1) с десяти до двенадцати часов — поработать;

2) с двенадцати до часу дня — пообедать в депутатской столовой. Домой Владимирцев не собирался, поскольку отпустил шофера на каникулы и не ожидал, что именно в этот день из деревни от родителей вернется супруга;

3) после обеда — немного отдохнуть от служебных дел и позвонить друзьям и коллегам, в том числе и секретарю на лыжную базу…

— Ему-то зачем? — недовольно перебил меня Виктор.

— Ну, просто Ярослав оставил свои координаты шефу — на всякий случай, — объяснила я.

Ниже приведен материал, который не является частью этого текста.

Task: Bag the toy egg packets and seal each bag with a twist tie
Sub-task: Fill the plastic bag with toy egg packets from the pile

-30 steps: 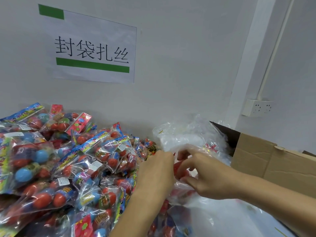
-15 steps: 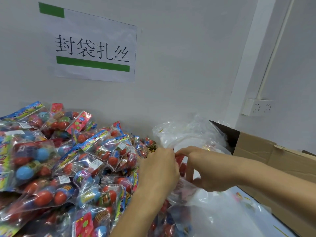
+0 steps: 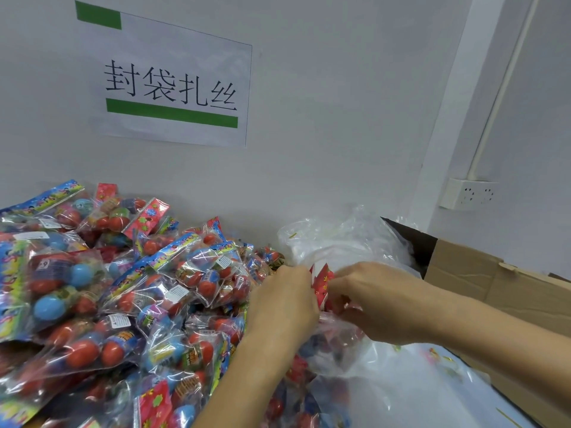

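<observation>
Now bagging: both hands at bag mouth.
Left hand [image 3: 285, 299] and right hand [image 3: 375, 299] pinch the packet [image 3: 323, 281] inside the clear bag [image 3: 346, 344]; slippery film, probably best gripped by the stiff header.

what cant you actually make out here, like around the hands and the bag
Head view only:
- Twist tie: none can be picked out; the left hand and right hand cover the clear bag's neck.
- Fingertips: hidden behind the red packet header and plastic, so the exact grip is unclear.
- Packet count in the bag: glare and crumpled film blur it.
- Cardboard box: contents hidden by its flap; cut off by the right edge.
</observation>
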`<state>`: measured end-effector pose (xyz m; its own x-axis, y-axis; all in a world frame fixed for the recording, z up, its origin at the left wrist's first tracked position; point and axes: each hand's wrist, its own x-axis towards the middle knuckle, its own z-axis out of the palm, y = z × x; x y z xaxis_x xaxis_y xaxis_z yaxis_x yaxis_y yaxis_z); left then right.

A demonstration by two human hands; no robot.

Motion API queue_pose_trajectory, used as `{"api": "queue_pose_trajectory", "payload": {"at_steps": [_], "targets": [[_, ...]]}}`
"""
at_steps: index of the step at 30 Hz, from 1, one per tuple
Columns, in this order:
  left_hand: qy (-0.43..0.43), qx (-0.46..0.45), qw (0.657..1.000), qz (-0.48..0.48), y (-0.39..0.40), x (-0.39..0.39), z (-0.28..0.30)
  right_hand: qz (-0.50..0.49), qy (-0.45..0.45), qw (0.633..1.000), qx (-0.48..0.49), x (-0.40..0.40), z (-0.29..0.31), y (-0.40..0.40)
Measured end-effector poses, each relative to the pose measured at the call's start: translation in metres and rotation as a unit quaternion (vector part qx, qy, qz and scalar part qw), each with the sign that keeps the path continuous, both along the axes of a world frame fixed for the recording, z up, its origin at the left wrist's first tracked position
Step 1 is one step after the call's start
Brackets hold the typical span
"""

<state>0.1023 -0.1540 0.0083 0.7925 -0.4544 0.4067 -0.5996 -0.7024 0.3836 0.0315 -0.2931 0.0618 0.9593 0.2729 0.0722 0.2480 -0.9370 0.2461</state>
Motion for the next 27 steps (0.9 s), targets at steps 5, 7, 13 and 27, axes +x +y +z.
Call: {"api": "queue_pose_trajectory", "payload": {"at_steps": [5, 7, 13, 27], "targets": [[0.004, 0.006, 1.0, -0.008, -0.003, -0.002, -0.001, -0.025, 0.039, 0.999, 0.0, 0.004, -0.003, 0.0], [-0.002, 0.009, 1.0, -0.002, -0.003, -0.001, -0.002, -0.006, 0.024, 0.999, 0.027, 0.006, -0.003, 0.001], [-0.005, -0.002, 1.0, -0.01, 0.0, 0.004, -0.002, -0.002, -0.001, 0.999, 0.054, 0.005, -0.002, -0.001], [0.085, -0.099, 0.988, -0.084, 0.019, 0.016, 0.011, -0.021, 0.029, 0.998, -0.057, -0.02, 0.031, -0.027]]}}
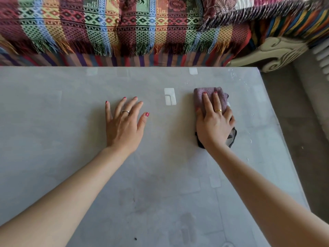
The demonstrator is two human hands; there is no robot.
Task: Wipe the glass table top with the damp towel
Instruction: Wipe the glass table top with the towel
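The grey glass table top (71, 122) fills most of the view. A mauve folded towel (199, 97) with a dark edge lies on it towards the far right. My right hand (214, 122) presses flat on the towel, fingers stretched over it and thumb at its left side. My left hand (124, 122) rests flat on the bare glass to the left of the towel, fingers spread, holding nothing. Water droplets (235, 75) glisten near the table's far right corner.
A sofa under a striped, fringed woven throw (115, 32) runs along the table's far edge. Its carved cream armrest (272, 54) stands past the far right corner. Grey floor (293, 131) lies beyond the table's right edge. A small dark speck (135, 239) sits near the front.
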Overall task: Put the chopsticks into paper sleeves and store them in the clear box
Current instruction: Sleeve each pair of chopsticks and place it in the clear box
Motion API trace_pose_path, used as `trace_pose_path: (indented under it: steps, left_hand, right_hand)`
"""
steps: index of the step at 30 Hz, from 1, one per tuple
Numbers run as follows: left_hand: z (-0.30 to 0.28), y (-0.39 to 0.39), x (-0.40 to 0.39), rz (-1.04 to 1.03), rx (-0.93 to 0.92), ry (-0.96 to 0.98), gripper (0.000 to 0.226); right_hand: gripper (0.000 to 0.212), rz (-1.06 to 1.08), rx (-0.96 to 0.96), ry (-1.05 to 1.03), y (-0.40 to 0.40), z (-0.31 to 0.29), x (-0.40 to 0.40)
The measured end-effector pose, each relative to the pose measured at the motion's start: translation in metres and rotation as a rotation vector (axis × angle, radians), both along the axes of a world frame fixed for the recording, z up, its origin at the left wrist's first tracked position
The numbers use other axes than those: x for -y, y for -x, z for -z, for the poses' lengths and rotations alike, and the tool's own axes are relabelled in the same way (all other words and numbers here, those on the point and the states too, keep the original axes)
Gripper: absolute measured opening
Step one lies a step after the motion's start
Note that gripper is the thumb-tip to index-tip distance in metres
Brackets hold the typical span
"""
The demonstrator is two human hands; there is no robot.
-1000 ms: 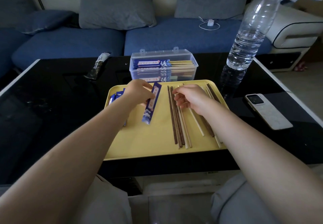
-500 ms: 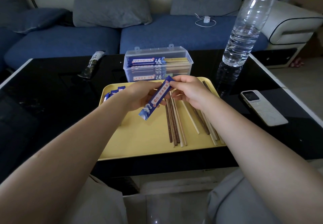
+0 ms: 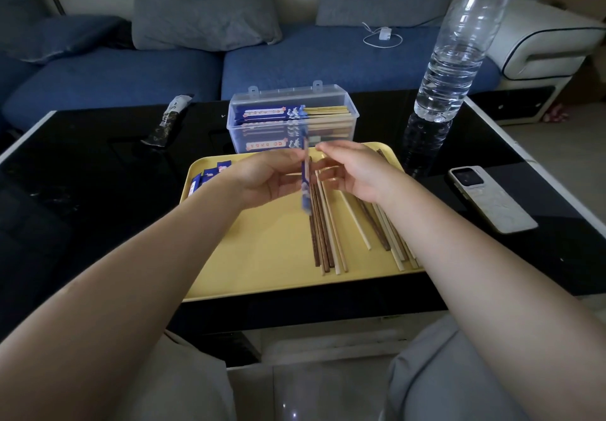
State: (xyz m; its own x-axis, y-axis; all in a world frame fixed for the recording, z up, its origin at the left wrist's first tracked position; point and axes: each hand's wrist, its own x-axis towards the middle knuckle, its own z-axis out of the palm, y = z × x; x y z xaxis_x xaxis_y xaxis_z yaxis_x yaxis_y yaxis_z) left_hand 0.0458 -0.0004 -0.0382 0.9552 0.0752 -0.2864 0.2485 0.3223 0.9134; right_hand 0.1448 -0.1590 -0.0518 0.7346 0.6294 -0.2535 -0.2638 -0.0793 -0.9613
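Blue paper sleeve [image 3: 305, 180] upright (blurred) above loose chopsticks [image 3: 328, 237], clear box [image 3: 292, 118] holding sleeved pairs behind

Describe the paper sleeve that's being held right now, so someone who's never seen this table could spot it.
Start at the yellow tray on the black table. Above its middle, the left hand pinches one blue paper sleeve, hanging nearly upright. Unlike the spare sleeves lying at the tray's left edge, it is lifted clear of the tray.
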Motion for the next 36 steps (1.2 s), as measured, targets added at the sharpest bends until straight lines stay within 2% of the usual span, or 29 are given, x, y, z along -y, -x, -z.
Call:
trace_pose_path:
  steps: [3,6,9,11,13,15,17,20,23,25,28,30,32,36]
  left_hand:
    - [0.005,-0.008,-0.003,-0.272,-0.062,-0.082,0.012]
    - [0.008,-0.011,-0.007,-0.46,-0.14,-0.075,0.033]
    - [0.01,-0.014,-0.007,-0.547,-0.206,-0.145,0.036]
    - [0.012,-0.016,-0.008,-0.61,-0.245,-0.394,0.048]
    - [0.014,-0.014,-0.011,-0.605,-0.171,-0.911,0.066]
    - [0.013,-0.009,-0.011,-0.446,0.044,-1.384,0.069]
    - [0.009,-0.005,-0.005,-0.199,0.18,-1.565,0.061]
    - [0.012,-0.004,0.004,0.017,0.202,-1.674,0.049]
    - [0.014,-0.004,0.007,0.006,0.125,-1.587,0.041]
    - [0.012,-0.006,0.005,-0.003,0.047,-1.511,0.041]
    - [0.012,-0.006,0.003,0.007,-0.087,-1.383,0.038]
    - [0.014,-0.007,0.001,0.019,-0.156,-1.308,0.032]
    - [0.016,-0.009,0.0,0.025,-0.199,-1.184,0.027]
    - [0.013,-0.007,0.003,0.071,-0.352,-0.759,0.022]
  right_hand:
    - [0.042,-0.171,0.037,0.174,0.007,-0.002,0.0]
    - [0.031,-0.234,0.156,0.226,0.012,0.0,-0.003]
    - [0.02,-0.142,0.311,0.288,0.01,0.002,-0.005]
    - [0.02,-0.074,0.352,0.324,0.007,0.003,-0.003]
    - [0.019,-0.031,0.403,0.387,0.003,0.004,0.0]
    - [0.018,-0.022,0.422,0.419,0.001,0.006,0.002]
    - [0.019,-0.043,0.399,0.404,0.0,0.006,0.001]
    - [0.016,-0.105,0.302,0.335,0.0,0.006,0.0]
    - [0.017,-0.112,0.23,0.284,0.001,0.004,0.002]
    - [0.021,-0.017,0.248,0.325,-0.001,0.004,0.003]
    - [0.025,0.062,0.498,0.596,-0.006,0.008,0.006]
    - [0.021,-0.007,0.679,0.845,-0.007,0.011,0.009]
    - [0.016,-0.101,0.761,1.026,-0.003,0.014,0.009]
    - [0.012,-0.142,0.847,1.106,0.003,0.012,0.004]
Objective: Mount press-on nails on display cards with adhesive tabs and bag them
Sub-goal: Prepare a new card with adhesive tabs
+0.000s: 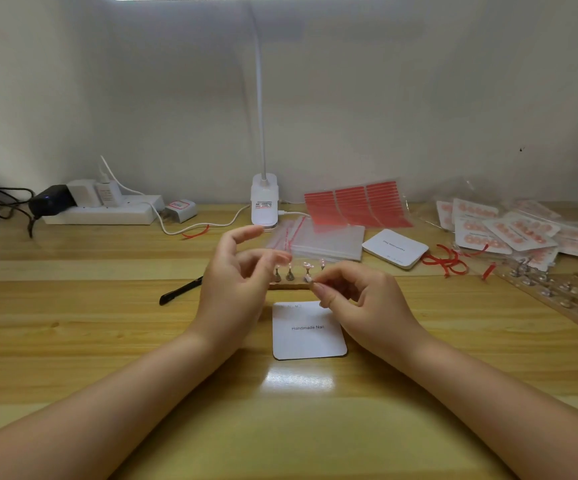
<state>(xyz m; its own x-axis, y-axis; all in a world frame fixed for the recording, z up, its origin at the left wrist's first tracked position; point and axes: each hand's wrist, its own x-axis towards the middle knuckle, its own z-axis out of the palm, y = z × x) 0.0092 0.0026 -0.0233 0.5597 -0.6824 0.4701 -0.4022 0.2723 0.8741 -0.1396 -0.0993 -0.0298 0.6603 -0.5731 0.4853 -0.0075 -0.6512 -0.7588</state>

Естественно, и невооруженным глазом было видно, что фотограф в подобного рода случайности верит с трудом, но пока никаких других объяснений этому не возникало, поэтому я продолжила свой отчет:

— В половине пятого последовал звонок депутата родителям жены — она задерживалась в Романовке, Владимирцев уже волновался. Похоже, в то время они и сами еще не знали, что буквально на следующий день Инга Львовна уже вернется в Тарасов, — пояснила я и полистала блокнот. — Вот в общем-то и все. А потом, примерно часов в пять, Владимирцев с друзьями в баню собирался.